Greece is among the countries predicted to face increased water shortages before the end of the century, according to a study by the European Commission’s Joint Research Center (JRC).
Cyprus, Spain, Portugal, Italy, and Turkey will be facing similar problems as researchers foresee significant reductions in groundwater replenishment, particularly for Greece. An annual loss of 810 million cubic meters of water is estimated, translated to reduced availability of water for irrigation of agricultural crops and hence reduced the availability of food.
The future impact of climate change will bring changes in land use and water consumption habits. Scientists believe that on the one hand there will be increased floods, but on the other hand, water scarcity will worsen, especially during summertime. The consequences are mainly attributed to climate change (80 to 90 percent) and secondly to other factors, such as land and water use (10 to 20 percent).
The growing drought in the European South will lead to an increased shortage of water and reduced water supplies for hydroelectric plants in Mediterranean countries such as Greece. This will mean, in addition to agriculture and food, that the energy and transport sectors will be negatively affected as well.
For Greece – in the case of an increase in temperature by two degrees – an annual reduction of 2 percent is expected in the water supply of hydroelectric plants, while for northern Europe an increase of about 13 percent is expected. However, if the temperature increases by more than 2 degrees, by the end of the century the reduction in hydroelectric plants could reach 10 percent.
Greece and Cyprus are the two countries that will be affected the most by a two-degree rise in temperature. Water availability will be lower, with an increase of about 100 percent in the water demand to water availability ratio. The two Mediterranean countries will have the greatest imbalance in water supply and demand in Europe.
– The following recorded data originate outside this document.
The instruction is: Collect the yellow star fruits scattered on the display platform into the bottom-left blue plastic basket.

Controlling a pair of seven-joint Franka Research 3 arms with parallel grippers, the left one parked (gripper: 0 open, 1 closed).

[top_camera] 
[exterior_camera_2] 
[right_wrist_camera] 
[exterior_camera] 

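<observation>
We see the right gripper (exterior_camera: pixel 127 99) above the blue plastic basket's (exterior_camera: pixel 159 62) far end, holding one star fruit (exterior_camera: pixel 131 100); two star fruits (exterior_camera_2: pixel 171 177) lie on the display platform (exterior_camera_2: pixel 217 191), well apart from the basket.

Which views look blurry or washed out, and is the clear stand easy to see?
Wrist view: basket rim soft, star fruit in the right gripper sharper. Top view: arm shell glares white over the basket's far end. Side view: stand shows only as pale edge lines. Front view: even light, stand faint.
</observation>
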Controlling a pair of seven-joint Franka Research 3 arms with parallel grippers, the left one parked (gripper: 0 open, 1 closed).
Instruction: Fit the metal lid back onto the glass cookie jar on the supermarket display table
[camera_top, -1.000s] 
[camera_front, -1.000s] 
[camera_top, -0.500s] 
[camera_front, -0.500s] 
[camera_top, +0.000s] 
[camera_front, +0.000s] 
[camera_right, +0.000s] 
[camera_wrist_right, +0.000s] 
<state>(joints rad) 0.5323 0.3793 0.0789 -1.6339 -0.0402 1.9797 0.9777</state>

Scientists made estimates at a depth of 30 years, based on an optimistic scenario and a pessimistic scenario. The first is that the goal of the 2015 Paris Agreement for global warming of fewer than two degrees Celsius will be reached. The second scenario is that global warming will exceed two degrees Celsius and can even go up to four. Although in the most optimistic scenario the consequences are expected to be less severe, yet there will still be more floods and more water scarcity to come.
In the good case scenario, in Mediterranean countries including Greece, the number of people expected to be affected by water scarcity by the end of the century will rise from 85 million today to 104 million.
Central and northern European countries will have larger stocks of water each year, but also more floods than southern European countries.